Make sure you've got ear protection. Mine's so loud I can't really think with it on, unless I've got ear muffs on.

Alan DuBoff
01-16-2009, 2:16 PM
I have been wanting to build one of these for a while, and just mentioned it in another thread, which somehow was mis-interpreted by the OP...but your sled looks great!

How is the bottom of the sled constructed? I'll have to search and see if Keith Rust's design is somewhere online.

Russ Sears
01-16-2009, 3:26 PM
Alan: it's here (http://www.taunton.com/finewoodworking/SkillsAndTechniques/SkillsAndTechniquesArticle.aspx?id=5245).

Steve H Graham
01-16-2009, 6:29 PM
I didn't do exactly what Rust did, because I had no jointer to face joint the inner bits of wood, and I had MDF lying around instead of plywood. The top and bottom are the same. Both are 1/2" MDF. I was considering spraying dry lube all over the bottom to make it slide on the planer ramps, but then it occurred to me that if it didn't work, I would have a hard time applying a sheet of laminate to it for the same purpose. The lube might keep it from adhering.

Jules Dominguez
01-16-2009, 11:50 PM
The sled works as claimed in the FWW article in which it was presented. I made one 13" wide and to handle up to a 54" long board. It has six supports. I don't use all of them for shorter boards. Don't sweat it. Make as many as you think you might need and use as many as you think you actually need for any given board.

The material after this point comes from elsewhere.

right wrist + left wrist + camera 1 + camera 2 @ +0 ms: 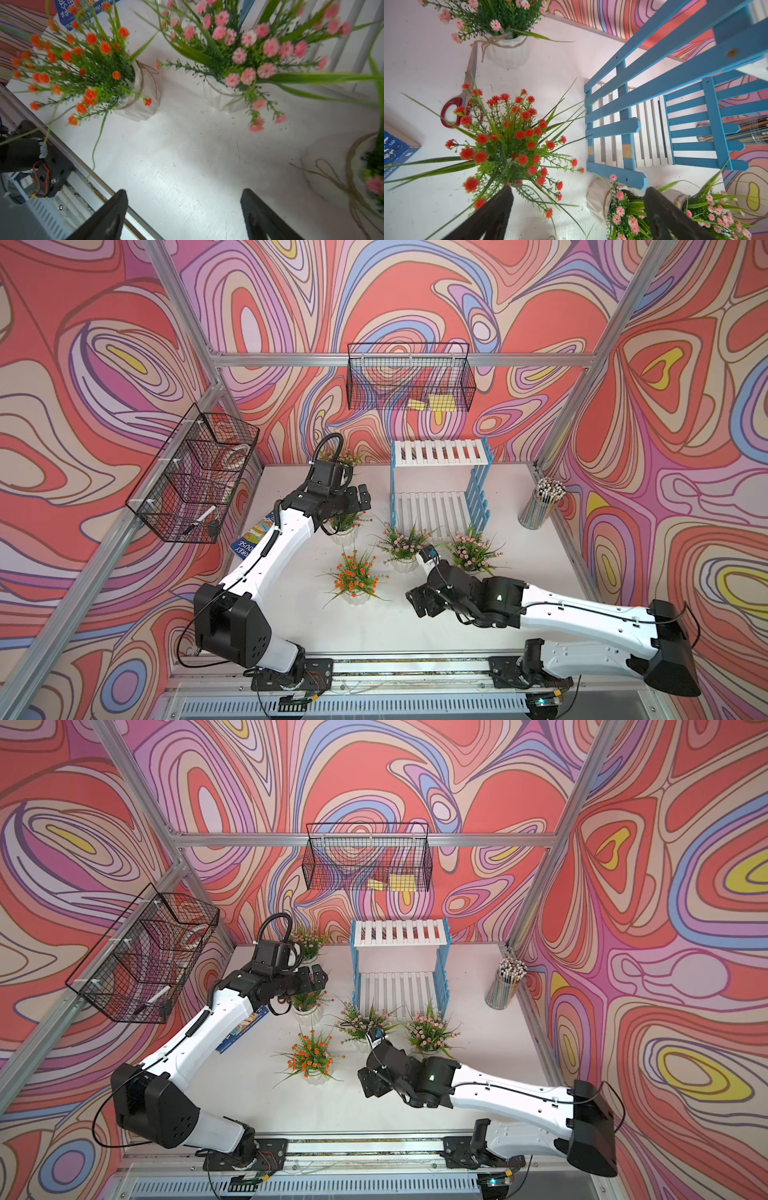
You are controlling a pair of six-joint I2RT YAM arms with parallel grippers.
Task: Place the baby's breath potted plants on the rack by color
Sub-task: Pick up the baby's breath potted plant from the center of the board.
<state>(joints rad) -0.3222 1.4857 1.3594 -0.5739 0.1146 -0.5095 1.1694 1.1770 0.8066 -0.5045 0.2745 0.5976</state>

All of my stock is rough white oak and cherry - some of it twisted, cupped, bowed , warped and/or dog-legged, and occasionally one or more of the sled supports can't be raised high enough with it's wedge to support the board. When that occurs, which isn't often, I use an extra (typically very thin) wedge between the top of the support and the workpiece.

The sled plus workpiece is of course heavier than the workpiece alone and you do have to horse it from the outfeed end of the planer back to the infeed for multiple passes, but that shouldn't be an issue for most folks.

Except for boards which are very straight in the rough, I usually break the rough stock down to somewhere near finished size before starting to flatten it.

My rough stock is about 1 1/8" and I can get it flat and straight with most boards around 7/8", some a little over 1" and some I have to take all the way down to 3/4".

I also use a sled to get the first edge straight on the tablesaw, but that's another subject.

To flatten very short pieces - up to about 18 or so inches I use a simple sled of 1/2" MDF with a cleat on the lead end, and wedges to support the workpiece where needed. I keep a tin can full of wedges of various sizes.

I don't have a jointer, and I use handplanes and/or the sleds as part of the prep for all of my wood. It's slow at times, but I'm not in a hurry.